5. Zack Wheeler (29, RHP, Mets): Suitors will see his relative youth paired with significant upside and line up quickly, viewing him as a more affordable rotation addition than Cole. Wheeler struck out 195 in 195 ⅓ innings, his finest year yet in a career often dogged by what he could be. Well, the smarter teams will see his potentially devastating three-pitch mix and imagine the possibilities. It will cost them, however. SIGNED: Five years, $118 million with Phillies, Dec. 5
6. Nick Castellanos (28, RF/3B, Cubs): He sprinted to the free agent market, posting a .321/.356/.646 line in 51 games after a trade to Chicago, and like Wheeler provides a modicum of talent to dream upon. Castellanos has never hit more than the 27 homers he slugged this season but showed what his true ceiling could resemble once liberated from Detroit and Comerica Park. SIGNED: Four years, $64 million with Reds, Jan. 27
7. Madison Bumgarner (30, LHP, Giants): A decade after his big league debut, MadBum finally hits the market after his team-friendly deal expires, and does so in good shape. His 203 strikeouts are his most since 2016, he made a major league-best 34 starts, his hits per nine steadied and his strikeout-walk ratio was his best over a full season since 2015. Likely still best served in a pitcher-friendly park, but his durability will be valued. SIGNED: Five years, $85 million with Diamondbacks, Dec. 15.

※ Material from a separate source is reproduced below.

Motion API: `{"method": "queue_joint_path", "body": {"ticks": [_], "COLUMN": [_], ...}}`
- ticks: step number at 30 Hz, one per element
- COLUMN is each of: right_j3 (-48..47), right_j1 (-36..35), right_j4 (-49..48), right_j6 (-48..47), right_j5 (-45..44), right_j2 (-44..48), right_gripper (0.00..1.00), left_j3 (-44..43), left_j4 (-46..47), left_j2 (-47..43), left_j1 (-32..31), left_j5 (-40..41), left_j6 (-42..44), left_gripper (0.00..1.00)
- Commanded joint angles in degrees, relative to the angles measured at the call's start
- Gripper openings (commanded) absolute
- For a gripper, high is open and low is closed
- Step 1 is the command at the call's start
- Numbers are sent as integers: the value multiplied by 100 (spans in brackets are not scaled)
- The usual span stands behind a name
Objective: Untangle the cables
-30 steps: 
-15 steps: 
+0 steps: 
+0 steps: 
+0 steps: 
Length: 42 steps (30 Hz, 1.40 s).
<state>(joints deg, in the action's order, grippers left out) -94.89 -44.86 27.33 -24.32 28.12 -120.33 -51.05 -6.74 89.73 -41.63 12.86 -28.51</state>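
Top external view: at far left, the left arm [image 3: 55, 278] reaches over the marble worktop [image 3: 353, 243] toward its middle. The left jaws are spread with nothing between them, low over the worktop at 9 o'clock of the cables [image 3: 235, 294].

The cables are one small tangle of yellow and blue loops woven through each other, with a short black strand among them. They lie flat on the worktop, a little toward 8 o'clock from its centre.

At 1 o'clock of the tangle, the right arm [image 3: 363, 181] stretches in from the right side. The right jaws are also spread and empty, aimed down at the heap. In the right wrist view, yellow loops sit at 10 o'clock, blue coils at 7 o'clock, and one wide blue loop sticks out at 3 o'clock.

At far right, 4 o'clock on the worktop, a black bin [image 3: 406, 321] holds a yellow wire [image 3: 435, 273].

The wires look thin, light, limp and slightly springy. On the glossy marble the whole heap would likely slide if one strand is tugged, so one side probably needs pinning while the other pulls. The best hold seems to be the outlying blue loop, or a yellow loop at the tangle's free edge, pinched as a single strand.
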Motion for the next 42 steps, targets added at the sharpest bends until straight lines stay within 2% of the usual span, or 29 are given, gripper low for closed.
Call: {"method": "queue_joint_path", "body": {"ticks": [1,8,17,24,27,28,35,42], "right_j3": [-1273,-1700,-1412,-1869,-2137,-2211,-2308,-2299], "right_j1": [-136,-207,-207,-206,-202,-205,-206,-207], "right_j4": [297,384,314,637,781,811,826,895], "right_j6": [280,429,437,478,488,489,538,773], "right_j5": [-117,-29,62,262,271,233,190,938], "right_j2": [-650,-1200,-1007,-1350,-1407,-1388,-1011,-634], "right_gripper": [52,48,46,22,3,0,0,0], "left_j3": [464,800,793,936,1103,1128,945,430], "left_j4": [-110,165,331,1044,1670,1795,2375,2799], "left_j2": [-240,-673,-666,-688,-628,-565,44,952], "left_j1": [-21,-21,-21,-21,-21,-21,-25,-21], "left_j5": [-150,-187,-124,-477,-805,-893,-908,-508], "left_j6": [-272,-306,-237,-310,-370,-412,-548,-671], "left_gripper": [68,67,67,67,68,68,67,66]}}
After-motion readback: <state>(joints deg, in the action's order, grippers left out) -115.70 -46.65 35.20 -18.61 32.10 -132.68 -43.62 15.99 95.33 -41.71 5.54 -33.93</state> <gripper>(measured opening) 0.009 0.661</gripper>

8. Hyun-jin Ryu (33, LHP, Dodgers): Ryu accepted the Dodgers’ $17.9 million qualifying offer and then started the All-Star Game in July, led the NL in ERA (2.32) and adjusted ERA (179). Now, he’ll be free of the QO, but his age and a late-season fade (a 5.40 ERA over his last 40 innings) will suppress his value a bit. SIGNED: Four years, $80 million with Blue Jays, Dec. 22
9. Jose Abreu (33, 1B/DH, White Sox): Perhaps the best pure power bat available, but in an era when everyone hits home runs, how much value does that carry? Still, Abreu bashed 33 homers, drove in 123 on a terrible team and his adjusted OPS ticked up to 119 in this year of the homer. SIGNED: Three years, $50 million with White Sox, Nov. 22
10. Dallas Keuchel (32, LHP, Braves): And here he goes again. With a qualifying offer attached and his pride intact, Keuchel was banished to the sidelines until after the June draft and then performed admirably, given the circumstances, and earned the Game 1 playoff start for Atlanta. Keuchel is not everybody’s cup of tea – his peripherals are a nightmare and he will get hit, but he will also get outs. Keuchel’s strikeout-walk ratio (2.33) was his worst since his 2012 rookie season, but he pitched into at least the sixth inning in 12 of 19 starts, all of them quality, a remarkable feat given his lack of spring training. SIGNED: Three years, $55 million with White Sox, Dec. 22
11. Yasmani Grandal (31, C, Brewers): That Class of 2018 just won’t go away, will it? Grandal took the Brewers’ qualifying offer-equivalent life preserver and improved almost across the board offensively, earning his first All-Star nod since 2015. Naturally, another year is on his odometer now, but Grandal’s elite bat behind the plate and above-average framing ability should, finally, bring him multi-year salvation. SIGNED: Four years, $73 million with White Sox, Nov. 21
12. Will Smith (30, LHP, Giants): He’ll be three years removed from Tommy John surgery and coming off a season in which he cashed in 34 of 38 save opportunities and struck out 96 in 65 ⅓ innings. The top closer and lefty reliever on the market, a lucrative combo. SIGNED: Three years, $40 million with Braves, Nov. 14.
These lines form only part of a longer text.